Railways of the World
- Designers: Martin Wallace Glenn Drover
- Publishers: Eagle Games
- Players: 2–6
- Setup time: 5 minutes
- Playing time: 120 minutes
- Chance: Low

= Railways of the World =

2005 board game

Railways of the World (originally Railroad Tycoon) is a railway-themed board game designed by Martin Wallace and Glenn Drover and published by Eagle Games. It is a simplified version of Wallace's earlier railway-themed game Age of Steam. The game, first released in 2005, was originally named Railroad Tycoon after the video game series of the same name, featuring box art based on the third entry in the video game series. After the license to use the Railroad Tycoon name expired, the board game has been published under its current Railways of the World title since 2009. It takes place in the eastern United States in 1830. Each player takes charge of a pioneering new railway company.

==Gameplay==
The hex-based gaming board depicts the eastern United States, and features cities, open terrain, hills and rivers.
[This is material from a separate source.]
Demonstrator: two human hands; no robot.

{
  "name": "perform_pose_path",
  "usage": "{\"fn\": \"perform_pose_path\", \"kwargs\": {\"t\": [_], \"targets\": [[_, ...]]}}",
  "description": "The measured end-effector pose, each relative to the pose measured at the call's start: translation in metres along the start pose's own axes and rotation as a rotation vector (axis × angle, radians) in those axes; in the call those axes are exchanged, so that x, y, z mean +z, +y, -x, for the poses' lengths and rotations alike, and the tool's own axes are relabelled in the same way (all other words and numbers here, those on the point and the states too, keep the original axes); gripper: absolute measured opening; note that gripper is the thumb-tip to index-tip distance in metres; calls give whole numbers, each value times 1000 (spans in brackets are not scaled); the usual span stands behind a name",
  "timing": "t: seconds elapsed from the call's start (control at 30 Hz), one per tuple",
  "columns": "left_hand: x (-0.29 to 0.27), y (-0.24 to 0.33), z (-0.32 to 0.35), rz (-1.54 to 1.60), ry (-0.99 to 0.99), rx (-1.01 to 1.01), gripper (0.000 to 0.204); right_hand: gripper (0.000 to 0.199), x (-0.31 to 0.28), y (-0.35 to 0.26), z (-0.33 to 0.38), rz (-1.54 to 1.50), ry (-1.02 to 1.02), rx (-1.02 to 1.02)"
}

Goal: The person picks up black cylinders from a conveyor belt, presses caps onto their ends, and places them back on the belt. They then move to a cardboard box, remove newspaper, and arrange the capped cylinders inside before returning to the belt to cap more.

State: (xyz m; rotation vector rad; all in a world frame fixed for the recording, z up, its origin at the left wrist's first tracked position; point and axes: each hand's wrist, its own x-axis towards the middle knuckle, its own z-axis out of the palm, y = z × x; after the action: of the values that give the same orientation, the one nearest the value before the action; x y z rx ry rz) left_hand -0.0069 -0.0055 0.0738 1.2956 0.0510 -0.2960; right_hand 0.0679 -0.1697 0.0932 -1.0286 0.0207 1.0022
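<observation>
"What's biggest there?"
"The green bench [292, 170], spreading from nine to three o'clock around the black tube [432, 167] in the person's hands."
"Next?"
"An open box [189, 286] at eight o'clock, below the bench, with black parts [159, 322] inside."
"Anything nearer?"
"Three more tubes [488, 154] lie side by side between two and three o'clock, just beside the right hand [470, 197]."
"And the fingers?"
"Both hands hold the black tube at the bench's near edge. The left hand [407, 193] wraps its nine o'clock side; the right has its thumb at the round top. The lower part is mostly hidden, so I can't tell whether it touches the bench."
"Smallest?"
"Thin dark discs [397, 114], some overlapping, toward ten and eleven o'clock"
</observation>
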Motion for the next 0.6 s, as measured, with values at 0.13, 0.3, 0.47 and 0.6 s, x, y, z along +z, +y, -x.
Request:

Players score victory points by delivering goods between cities, using their own railway links as much as possible. In order to do that, players must build railroad tracks between cities, upgrade locomotives and find the best delivery lines to get the right cargo to the right city.

===Setup===
At the beginning of the game each city is given a number of goods cubes (determined by its size). Each player draws a Tycoon card, which outlines a task they may fulfill by the end of the game to earn additional Victory Points.

===Money===
Players begin the game without money. Whenever a player is short on cash they may issue a share certificate. These give the player a certain amount of money. Once issued by the player these certificates cannot be returned and at the end of each game turn, the player must pay 20% dividends on any shares he holds. Additionally, each share held by the player counts against his final score at the end of the game.

===Game turns===
Each game turn is divided into 3 distinct phases:

- Auction to determine the first player - Players take turns to bid for the right to be the first player in the second phase.
- Player actions - Proceeding clockwise from the winning player from the Auction, players take turns performing 1 action of their choice. This process repeats until each player has performed 3 actions.
- Income and dividends - Players collect income based on how many goods cubes they have delivered and pay dividends on any shares they have issued.

===Player actions===
During the player action phase, players may perform one of the following actions:

- Build Track - Place track tiles on the game board to connect two cities.
- Urbanize - Invest money in a small city to allow it to receive goods of a specific type.
- Upgrade Engine - Upgrade their fleet of locomotives, allowing goods to be hauled longer distances.
- Deliver Goods Cube - Transport a goods cube from one city to another earning victory points.
- Draw Railroad Operation Card - Draw a card from the face up pile, conveying some sort of benefit.
- Build Western Link - Establish a link between the eastern and western United States, providing access to additional goods cubes.

==End game condition==
The game ends when a number of cities (determined by the number of players) have no more goods cubes left. The winner is the player with the most victory points. In addition to goods cube delivery, victory points be earned by completing specific tasks detailed by action cards or by completing the task outlined on the players tycoon card.

==Editions==
After the English version of Railroad Tycoon went out of print, an international version was briefly made available, utilizing less important game elements from other language versions of the game. Since 2009 a newer edition with some small changes was published by Eagle Games under the name "Railways of the World". This new edition is considered to be an improved version of the game, and has effectively rendered the original Railroad Tycoon obsolete. A 10th Anniversary Edition of Railways of the World was produced in 2018.

==Expansions==

Expansion maps produced for the game include Europe, Great Britain, Canada, and Japan.